- Exercise goal: Your task is to retype every entry exactly while omitting the pictures.
═════ Data to process ═════
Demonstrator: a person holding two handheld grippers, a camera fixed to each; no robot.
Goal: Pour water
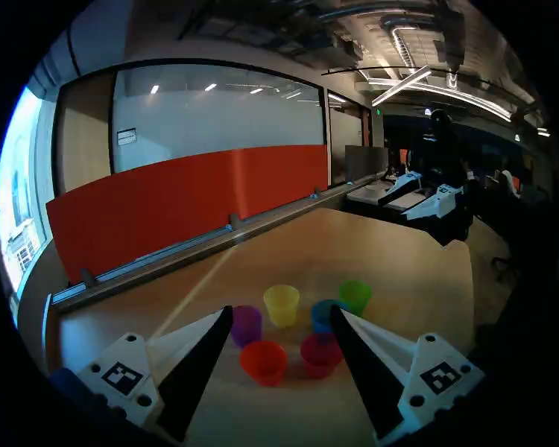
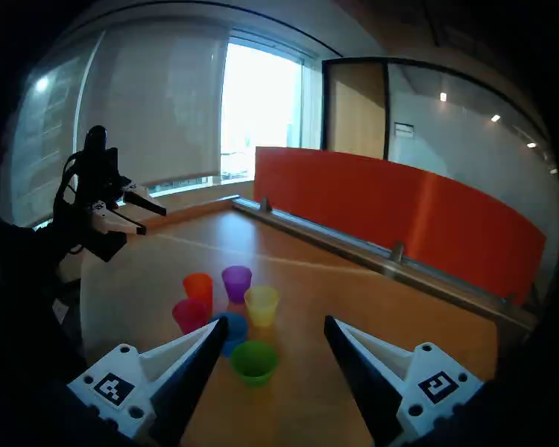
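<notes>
We are holding the left gripper (image 1: 279, 310) over the wooden table (image 1: 421, 283). Its jaws are standing wide apart and gripping nothing. Just beyond its fingers, six plastic cups are sitting upright in a tight cluster.

Going left to right in the left gripper view, we are seeing:
- the purple cup (image 1: 246, 324);
- the orange cup (image 1: 264, 362), nearer to us;
- the yellow cup (image 1: 282, 304), behind it;
- the pink cup (image 1: 320, 354), just beside the orange one;
- the blue cup (image 1: 320, 316), partly hidden by the right finger;
- the green cup (image 1: 355, 296), farthest right.

We cannot tell whether any of them is holding water. An orange partition (image 1: 190, 201) is running along the table's far side.

We are holding the right gripper (image 2: 276, 320) over the other side of the same cluster. It is likewise spread wide, with nothing caught between its fingers. In the right gripper view the green cup is sitting nearest, with the blue cup touching it just behind.
</notes>
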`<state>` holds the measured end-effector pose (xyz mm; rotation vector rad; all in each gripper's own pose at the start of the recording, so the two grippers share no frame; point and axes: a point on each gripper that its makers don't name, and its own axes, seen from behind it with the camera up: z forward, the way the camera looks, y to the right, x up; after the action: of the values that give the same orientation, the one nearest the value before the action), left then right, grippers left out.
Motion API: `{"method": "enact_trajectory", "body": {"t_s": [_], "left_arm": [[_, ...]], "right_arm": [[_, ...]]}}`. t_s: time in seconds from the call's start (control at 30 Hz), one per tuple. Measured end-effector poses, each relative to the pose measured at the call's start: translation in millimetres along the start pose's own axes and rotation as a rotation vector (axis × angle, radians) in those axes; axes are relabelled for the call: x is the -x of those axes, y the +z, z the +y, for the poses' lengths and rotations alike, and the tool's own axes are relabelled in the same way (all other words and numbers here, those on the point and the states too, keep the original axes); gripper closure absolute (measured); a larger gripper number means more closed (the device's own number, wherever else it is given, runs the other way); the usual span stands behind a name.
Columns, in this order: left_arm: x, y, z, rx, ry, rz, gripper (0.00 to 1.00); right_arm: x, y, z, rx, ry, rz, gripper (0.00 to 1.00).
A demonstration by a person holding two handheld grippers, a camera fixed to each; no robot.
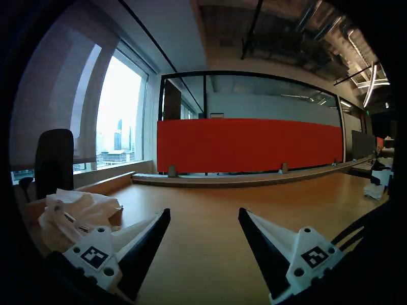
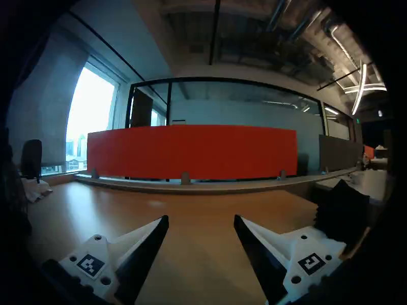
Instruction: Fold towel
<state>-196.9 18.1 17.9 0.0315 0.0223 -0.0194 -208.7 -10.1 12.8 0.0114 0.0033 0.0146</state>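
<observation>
A crumpled white towel (image 1: pixel 76 213) lies in a heap on the wooden table (image 1: pixel 213 203), at the left of the left gripper view, just beyond my left finger. My left gripper (image 1: pixel 203 216) stands open over bare wood, with nothing between its fingers. In the right gripper view the same white towel (image 2: pixel 35 189) shows small at the far left edge. My right gripper (image 2: pixel 201 221) is open too, low over the table (image 2: pixel 203 203), holding nothing. A dark folded cloth (image 2: pixel 341 211) sits at the right beside its right finger.
A red divider panel (image 1: pixel 249 145) runs along the table's far edge. A black chair (image 1: pixel 53 162) stands at the left by the window. White and dark items (image 1: pixel 377 183) sit at the far right. A second desk (image 2: pixel 369 180) lies beyond the dark cloth.
</observation>
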Motion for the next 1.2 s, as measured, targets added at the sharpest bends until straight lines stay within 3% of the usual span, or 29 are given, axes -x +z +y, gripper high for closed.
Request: {"method": "enact_trajectory", "body": {"t_s": [1.2], "left_arm": [[-6.7, -2.5, -0.7, 0.0, 0.0, -0.002, 0.01]], "right_arm": [[1.9, 0.7, 2.5, 0.008, -0.001, -0.001, 0.01]]}}
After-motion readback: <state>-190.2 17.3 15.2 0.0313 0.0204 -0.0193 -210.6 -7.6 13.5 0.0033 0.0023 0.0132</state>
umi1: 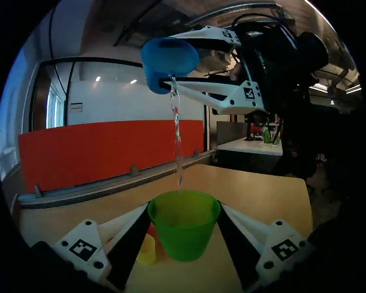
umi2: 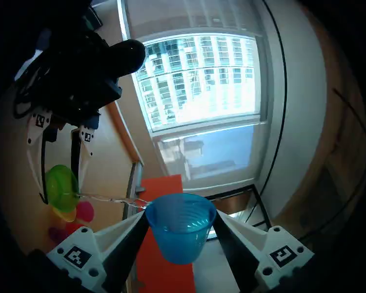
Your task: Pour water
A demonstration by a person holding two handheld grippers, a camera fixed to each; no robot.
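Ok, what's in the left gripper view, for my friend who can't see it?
A tilted blue cup, held high in the right gripper, pours a thin stream of water down into a green cup gripped by the left gripper above a wooden table. A yellow cup sits on the table nearby.

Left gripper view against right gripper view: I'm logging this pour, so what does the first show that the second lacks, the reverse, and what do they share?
Left gripper view: a far desk with green bottles on it. Right gripper view: a big bright window. Shared: the right gripper shut on the blue cup, the left gripper shut on the green cup, the water stream running from blue cup to green cup, and the orange partition.
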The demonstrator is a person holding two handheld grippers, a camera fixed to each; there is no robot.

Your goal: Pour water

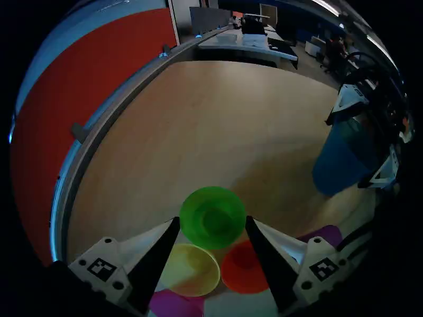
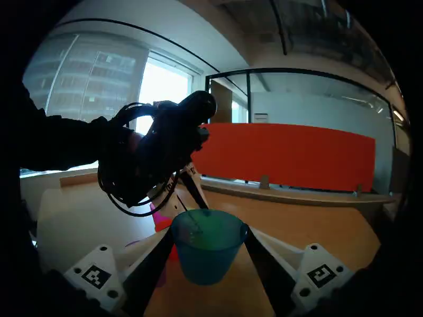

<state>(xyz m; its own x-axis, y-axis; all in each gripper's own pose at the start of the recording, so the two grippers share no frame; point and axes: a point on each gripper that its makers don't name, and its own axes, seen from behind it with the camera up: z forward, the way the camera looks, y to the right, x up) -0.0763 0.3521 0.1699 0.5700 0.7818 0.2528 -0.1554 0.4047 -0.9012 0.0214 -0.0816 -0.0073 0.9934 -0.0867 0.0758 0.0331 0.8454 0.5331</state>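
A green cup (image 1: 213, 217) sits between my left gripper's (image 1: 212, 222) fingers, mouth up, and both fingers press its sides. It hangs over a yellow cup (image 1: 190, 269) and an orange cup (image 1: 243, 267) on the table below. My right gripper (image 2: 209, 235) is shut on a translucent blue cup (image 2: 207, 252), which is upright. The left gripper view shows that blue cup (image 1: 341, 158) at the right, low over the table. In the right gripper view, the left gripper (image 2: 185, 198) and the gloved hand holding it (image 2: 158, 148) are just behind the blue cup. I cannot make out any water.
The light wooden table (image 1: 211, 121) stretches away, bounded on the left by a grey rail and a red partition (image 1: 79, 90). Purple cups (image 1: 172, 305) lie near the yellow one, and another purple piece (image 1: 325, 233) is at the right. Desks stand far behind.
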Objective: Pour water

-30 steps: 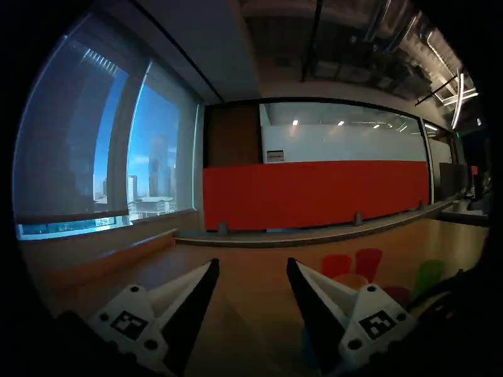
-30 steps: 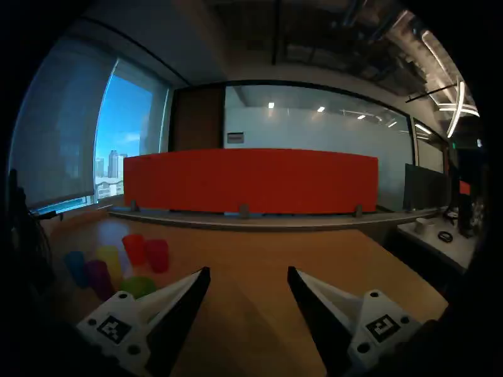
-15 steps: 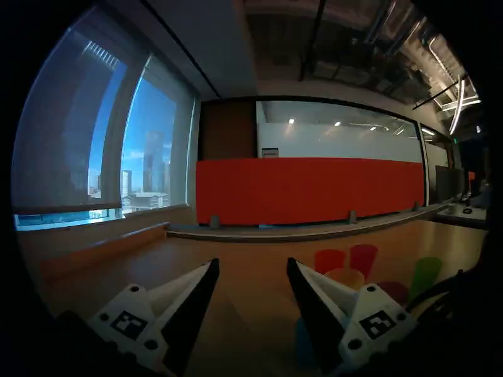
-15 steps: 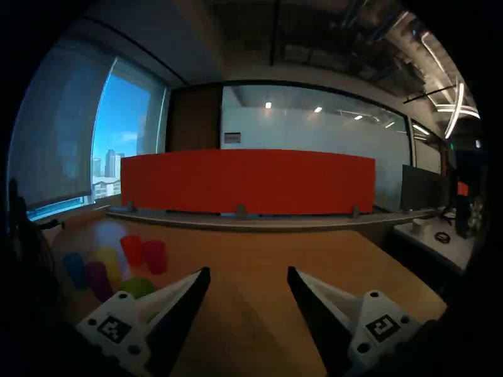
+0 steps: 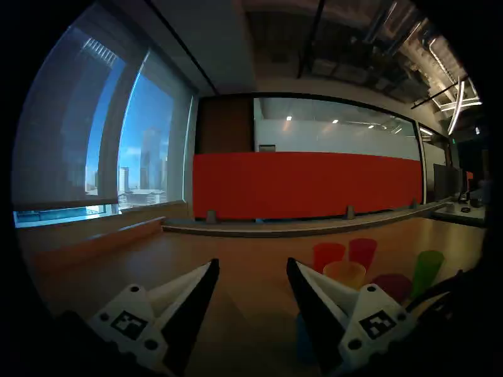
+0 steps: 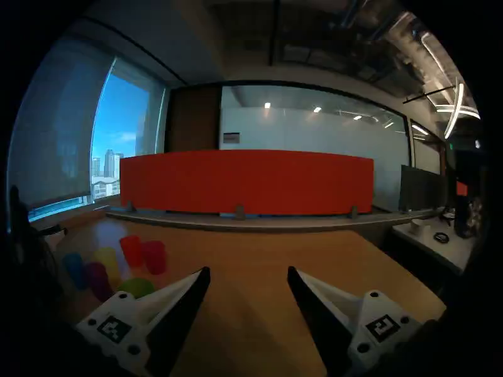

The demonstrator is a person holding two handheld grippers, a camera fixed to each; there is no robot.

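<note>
Six in a bunch on the bench (image 6: 251,251), ahead and left of my right claw (image 6: 248,270): blue cup (image 6: 74,269), purple cup (image 6: 97,279), yellow cup (image 6: 109,262), red cup (image 6: 132,250), pink cup (image 6: 156,256) and green cup (image 6: 137,287). The green cup is partly behind my claw's left finger. The light is dim, so I cannot tell whether any of them holds water.

From my left claw (image 5: 252,261) the same bunch sits to the right. The blue cup (image 5: 304,333) is mostly hidden behind the right finger, and the purple cup (image 5: 393,286) is partly hidden too.

Both claws gape wide and hold nothing.

Since a second ago the left gripper view has swung, so the bunch shows more fully. The right gripper view has barely shifted.
</note>
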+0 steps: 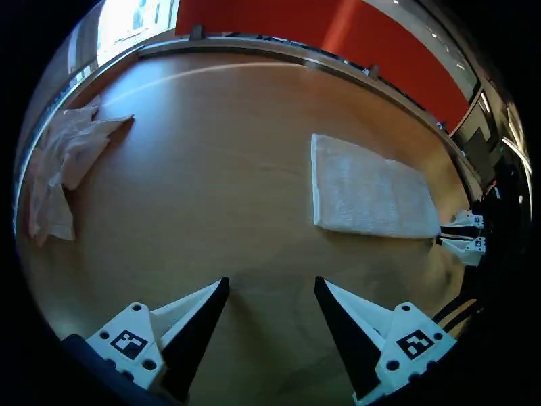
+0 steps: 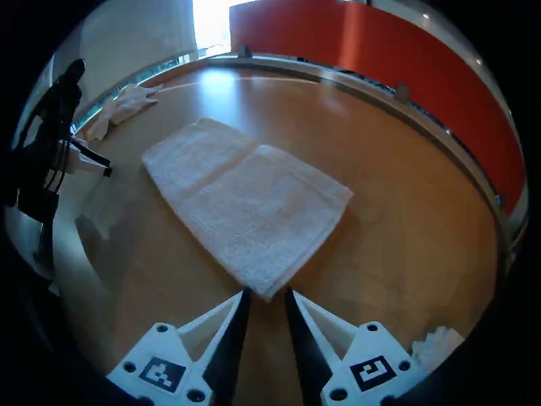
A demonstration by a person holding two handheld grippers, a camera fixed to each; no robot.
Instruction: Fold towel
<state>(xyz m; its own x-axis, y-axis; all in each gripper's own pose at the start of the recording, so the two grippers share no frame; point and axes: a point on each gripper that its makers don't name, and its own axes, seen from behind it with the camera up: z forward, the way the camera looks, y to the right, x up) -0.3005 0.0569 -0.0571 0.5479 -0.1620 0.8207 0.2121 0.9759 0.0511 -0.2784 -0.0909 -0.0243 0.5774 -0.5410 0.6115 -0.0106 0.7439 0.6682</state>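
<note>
A white towel lies folded into a flat rectangle on the wooden table. My left gripper hovers open over bare wood, well short of the towel and to its left. In the right gripper view the towel stretches away from me, and its near corner pokes between the tips of my right gripper. Those fingers stand a narrow gap apart and do not press the cloth. The right gripper also appears at the towel's right corner, and the left gripper at far left.
A crumpled pile of white cloths lies at the table's left edge, also seen as the pile far back. A small white cloth sits near my right finger. A metal rim borders the table before a red wall.
</note>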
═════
- Output of the task:
Demonstrator: a person holding two handheld grippers, a camera fixed to each; no robot.
Goal: Pour water
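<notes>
We are holding the left gripper (image 1: 279, 310) over the wooden table (image 1: 421, 283). Its jaws are standing wide apart and gripping nothing. Just beyond its fingers, six plastic cups are sitting upright in a tight cluster.

Going left to right in the left gripper view, we are seeing:
- the purple cup (image 1: 246, 324);
- the orange cup (image 1: 264, 362), nearer to us;
- the yellow cup (image 1: 282, 304), behind it;
- the pink cup (image 1: 320, 354), just beside the orange one;
- the blue cup (image 1: 320, 316), partly hidden by the right finger;
- the green cup (image 1: 355, 296), farthest right.

We cannot tell whether any of them is holding water. An orange partition (image 1: 190, 201) is running along the table's far side.

We are holding the right gripper (image 2: 276, 320) over the other side of the same cluster. It is likewise spread wide, with nothing caught between its fingers. In the right gripper view the green cup is sitting nearest, with the blue cup touching it just behind.
</notes>
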`<state>` holds the measured end-effector pose (xyz mm; rotation vector rad; all in each gripper's own pose at the start of the recording, so the two grippers share no frame; point and axes: a point on each gripper that its makers don't name, and its own axes, seen from behind it with the camera up: z forward, the way the camera looks, y to the right, x up; after the action: of the values that give the same orientation, the one nearest the value before the action), left then right, grippers left out.
Motion API: `{"method": "enact_trajectory", "body": {"t_s": [_], "left_arm": [[_, ...]], "right_arm": [[_, ...]]}}`. t_s: time in seconds from the call's start (control at 30 Hz), one per tuple. Measured end-effector poses, each relative to the pose measured at the call's start: translation in millimetres along the start pose's own axes and rotation as a rotation vector (axis × angle, radians) in those axes; axes are relabelled for the call: x is the -x of those axes, y the +z, z the +y, for the poses' lengths and rotations alike, and the tool's own axes are relabelled in the same way (all other words and numbers here, those on the point and the states too, keep the original axes); gripper closure absolute (measured); a larger gripper number means more closed (the device's own number, wherever else it is given, runs the other way); the usual span stands behind a name.
Columns, in this order: left_arm: x, y, z, rx, ry, rz, gripper (0.00 to 1.00); right_arm: x, y, z, rx, ry, rz, gripper (0.00 to 1.00).
A demonstration by a person holding two handheld grippers, a camera fixed to each; no robot.
Instruction: Fold towel
<state>-196.9 18.1 17.9 0.0315 0.0223 -0.0194 -208.7 -10.1 12.8 0.0114 0.0033 0.0146</state>
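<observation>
A crumpled white towel (image 1: pixel 76 213) lies in a heap on the wooden table (image 1: pixel 213 203), at the left of the left gripper view, just beyond my left finger. My left gripper (image 1: pixel 203 216) stands open over bare wood, with nothing between its fingers. In the right gripper view the same white towel (image 2: pixel 35 189) shows small at the far left edge. My right gripper (image 2: pixel 201 221) is open too, low over the table (image 2: pixel 203 203), holding nothing. A dark folded cloth (image 2: pixel 341 211) sits at the right beside its right finger.
A red divider panel (image 1: pixel 249 145) runs along the table's far edge. A black chair (image 1: pixel 53 162) stands at the left by the window. White and dark items (image 1: pixel 377 183) sit at the far right. A second desk (image 2: pixel 369 180) lies beyond the dark cloth.
</observation>
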Motion for the next 1.2 s, as measured, targets added at the sharpest bends until straight lines stay within 3% of the usual span, or 29 are given, axes -x +z +y, gripper high for closed.
Request: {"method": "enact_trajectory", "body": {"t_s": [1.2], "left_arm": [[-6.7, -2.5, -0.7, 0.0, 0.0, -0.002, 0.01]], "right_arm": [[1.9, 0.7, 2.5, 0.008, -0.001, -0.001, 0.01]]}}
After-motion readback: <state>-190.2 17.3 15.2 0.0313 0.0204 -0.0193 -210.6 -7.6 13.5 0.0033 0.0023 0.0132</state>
umi1: 
umi2: 
Your task: Pour water
A demonstration by a person holding two handheld grippers, a camera fixed to each; no robot.
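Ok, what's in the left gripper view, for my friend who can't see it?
A tilted blue cup, held high in the right gripper, pours a thin stream of water down into a green cup gripped by the left gripper above a wooden table. A yellow cup sits on the table nearby.

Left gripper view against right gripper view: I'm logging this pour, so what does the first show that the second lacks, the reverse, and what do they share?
Left gripper view: a far desk with green bottles on it. Right gripper view: a big bright window. Shared: the right gripper shut on the blue cup, the left gripper shut on the green cup, the water stream running from blue cup to green cup, and the orange partition.
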The demonstrator is a person holding two handheld grippers, a camera fixed to each; there is no robot.

Your goal: Pour water


<state>(xyz m; its own x-axis, y-axis; all in each gripper's own pose at the start of the recording, so the two grippers share no frame; point and axes: a point on each gripper that its makers don't name, and its own axes, seen from behind it with the camera up: z forward, the way the camera looks, y to the right, x up) -0.0763 0.3521 0.1699 0.5700 0.7818 0.2528 -0.1554 0.4047 -0.9012 0.0214 -0.0816 -0.0073 0.9934 -0.0867 0.0758 0.0331 0.8454 0.5331</state>
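A green cup (image 1: 213, 217) sits between my left gripper's (image 1: 212, 222) fingers, mouth up, and both fingers press its sides. It hangs over a yellow cup (image 1: 190, 269) and an orange cup (image 1: 243, 267) on the table below. My right gripper (image 2: 209, 235) is shut on a translucent blue cup (image 2: 207, 252), which is upright. The left gripper view shows that blue cup (image 1: 341, 158) at the right, low over the table. In the right gripper view, the left gripper (image 2: 185, 198) and the gloved hand holding it (image 2: 158, 148) are just behind the blue cup. I cannot make out any water.
The light wooden table (image 1: 211, 121) stretches away, bounded on the left by a grey rail and a red partition (image 1: 79, 90). Purple cups (image 1: 172, 305) lie near the yellow one, and another purple piece (image 1: 325, 233) is at the right. Desks stand far behind.
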Objective: Pour water

-30 steps: 
-30 steps: 
-15 steps: 
-15 steps: 
+0 steps: 
+0 steps: 

The demonstrator is a person holding two handheld grippers, a camera fixed to each; there is no robot.

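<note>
Six in a bunch on the bench (image 6: 251,251), ahead and left of my right claw (image 6: 248,270): blue cup (image 6: 74,269), purple cup (image 6: 97,279), yellow cup (image 6: 109,262), red cup (image 6: 132,250), pink cup (image 6: 156,256) and green cup (image 6: 137,287). The green cup is partly behind my claw's left finger. The light is dim, so I cannot tell whether any of them holds water.

From my left claw (image 5: 252,261) the same bunch sits to the right. The blue cup (image 5: 304,333) is mostly hidden behind the right finger, and the purple cup (image 5: 393,286) is partly hidden too.

Both claws gape wide and hold nothing.

Since a second ago the left gripper view has swung, so the bunch shows more fully. The right gripper view has barely shifted.
</note>
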+0 steps: 
+0 steps: 
A demonstration by a person holding two handheld grippers, a camera fixed to each; no robot.
Instruction: Fold towel
<state>(xyz m; its own x-axis, y-axis; all in each gripper's own pose at the start of the recording, so the two grippers share no frame; point and axes: a point on each gripper that its makers don't name, and its own axes, seen from behind it with the camera up: z forward, the way the camera looks, y to the right, x up) -0.3005 0.0569 -0.0571 0.5479 -0.1620 0.8207 0.2121 0.9759 0.0511 -0.2784 -0.0909 -0.0243 0.5774 -0.5410 0.6115 -0.0106 0.7439 0.6682</state>
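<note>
A white towel lies folded into a flat rectangle on the wooden table. My left gripper hovers open over bare wood, well short of the towel and to its left. In the right gripper view the towel stretches away from me, and its near corner pokes between the tips of my right gripper. Those fingers stand a narrow gap apart and do not press the cloth. The right gripper also appears at the towel's right corner, and the left gripper at far left.
A crumpled pile of white cloths lies at the table's left edge, also seen as the pile far back. A small white cloth sits near my right finger. A metal rim borders the table before a red wall.
</note>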

The exercise is fully answered.